### What needs to be done:
I'd like every line from the material below that has "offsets" in it.

===== Collected data

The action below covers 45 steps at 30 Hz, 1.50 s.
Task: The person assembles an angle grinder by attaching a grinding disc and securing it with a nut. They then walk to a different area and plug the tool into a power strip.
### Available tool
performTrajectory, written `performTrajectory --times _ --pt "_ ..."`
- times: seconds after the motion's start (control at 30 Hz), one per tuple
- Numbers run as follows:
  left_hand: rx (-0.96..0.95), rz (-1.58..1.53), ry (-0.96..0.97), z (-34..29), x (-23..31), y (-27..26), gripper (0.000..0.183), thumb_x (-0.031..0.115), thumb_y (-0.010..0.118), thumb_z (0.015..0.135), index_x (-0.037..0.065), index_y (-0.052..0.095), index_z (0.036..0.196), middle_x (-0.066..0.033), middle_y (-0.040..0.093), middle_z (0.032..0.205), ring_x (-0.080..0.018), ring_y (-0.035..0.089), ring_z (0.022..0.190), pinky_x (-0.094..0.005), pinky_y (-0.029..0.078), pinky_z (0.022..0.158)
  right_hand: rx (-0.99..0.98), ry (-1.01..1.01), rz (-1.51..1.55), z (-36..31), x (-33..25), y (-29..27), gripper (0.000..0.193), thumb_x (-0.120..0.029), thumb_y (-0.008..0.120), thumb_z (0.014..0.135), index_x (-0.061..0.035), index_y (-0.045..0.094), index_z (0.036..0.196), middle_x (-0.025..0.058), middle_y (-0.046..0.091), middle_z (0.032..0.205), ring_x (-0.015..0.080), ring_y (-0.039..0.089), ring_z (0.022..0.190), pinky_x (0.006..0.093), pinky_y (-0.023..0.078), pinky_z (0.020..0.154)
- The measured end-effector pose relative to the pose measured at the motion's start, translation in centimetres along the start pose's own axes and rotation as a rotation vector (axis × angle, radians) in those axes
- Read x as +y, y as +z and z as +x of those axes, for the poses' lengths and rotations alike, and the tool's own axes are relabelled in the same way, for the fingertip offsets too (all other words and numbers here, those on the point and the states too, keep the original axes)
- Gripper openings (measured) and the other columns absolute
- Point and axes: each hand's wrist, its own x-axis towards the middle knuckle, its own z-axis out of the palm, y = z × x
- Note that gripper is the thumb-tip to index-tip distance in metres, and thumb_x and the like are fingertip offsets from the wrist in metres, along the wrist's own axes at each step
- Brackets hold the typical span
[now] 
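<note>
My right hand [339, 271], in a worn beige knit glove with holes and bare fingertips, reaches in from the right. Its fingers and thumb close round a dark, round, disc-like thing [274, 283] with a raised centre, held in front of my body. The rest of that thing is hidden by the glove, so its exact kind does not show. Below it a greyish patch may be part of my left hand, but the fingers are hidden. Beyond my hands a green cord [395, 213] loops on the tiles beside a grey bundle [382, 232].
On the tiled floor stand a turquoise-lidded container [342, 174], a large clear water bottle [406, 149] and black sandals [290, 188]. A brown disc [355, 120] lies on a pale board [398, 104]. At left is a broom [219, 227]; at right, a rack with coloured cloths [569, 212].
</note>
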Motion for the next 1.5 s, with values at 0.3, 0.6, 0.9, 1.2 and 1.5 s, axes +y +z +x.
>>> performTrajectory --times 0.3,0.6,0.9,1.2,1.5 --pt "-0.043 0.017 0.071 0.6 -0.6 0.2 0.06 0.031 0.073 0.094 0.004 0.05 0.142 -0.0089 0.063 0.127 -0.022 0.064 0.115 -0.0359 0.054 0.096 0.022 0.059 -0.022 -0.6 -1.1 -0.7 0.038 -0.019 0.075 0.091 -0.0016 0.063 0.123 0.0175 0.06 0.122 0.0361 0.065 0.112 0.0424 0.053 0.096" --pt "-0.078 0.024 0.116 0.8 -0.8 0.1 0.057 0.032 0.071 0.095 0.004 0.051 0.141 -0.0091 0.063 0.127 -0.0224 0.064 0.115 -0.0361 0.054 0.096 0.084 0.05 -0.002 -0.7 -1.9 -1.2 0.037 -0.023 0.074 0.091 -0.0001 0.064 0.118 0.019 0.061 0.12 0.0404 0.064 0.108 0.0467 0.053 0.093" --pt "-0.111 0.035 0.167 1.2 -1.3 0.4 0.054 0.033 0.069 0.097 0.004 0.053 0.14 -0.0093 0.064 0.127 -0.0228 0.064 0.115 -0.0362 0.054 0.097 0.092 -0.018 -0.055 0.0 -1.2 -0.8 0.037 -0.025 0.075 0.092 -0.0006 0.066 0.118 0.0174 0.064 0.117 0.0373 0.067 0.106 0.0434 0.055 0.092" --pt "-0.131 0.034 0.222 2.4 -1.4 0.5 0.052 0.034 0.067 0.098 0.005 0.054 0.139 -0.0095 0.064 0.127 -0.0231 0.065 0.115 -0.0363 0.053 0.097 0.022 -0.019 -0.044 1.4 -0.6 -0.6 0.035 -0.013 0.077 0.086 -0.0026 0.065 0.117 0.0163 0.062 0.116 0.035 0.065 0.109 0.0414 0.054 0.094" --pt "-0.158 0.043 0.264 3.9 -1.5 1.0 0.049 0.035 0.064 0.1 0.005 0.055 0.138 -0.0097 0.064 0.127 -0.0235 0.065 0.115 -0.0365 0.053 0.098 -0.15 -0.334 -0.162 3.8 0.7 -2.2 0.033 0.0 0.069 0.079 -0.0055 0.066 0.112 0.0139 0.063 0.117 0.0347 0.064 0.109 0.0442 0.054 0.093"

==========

### Worked solution:
- Read x as +y, y as +z and z as +x of those axes, for the poses' lengths and rotations alike, and the tool's own axes are relabelled in the same way, for the fingertip offsets too (all other words and numbers here, those on the point and the states too, keep the original axes)
- Note that gripper is the thumb-tip to index-tip distance in metres, and thumb_x and the like are fingertip offsets from the wrist in metres, along the wrist's own axes at each step

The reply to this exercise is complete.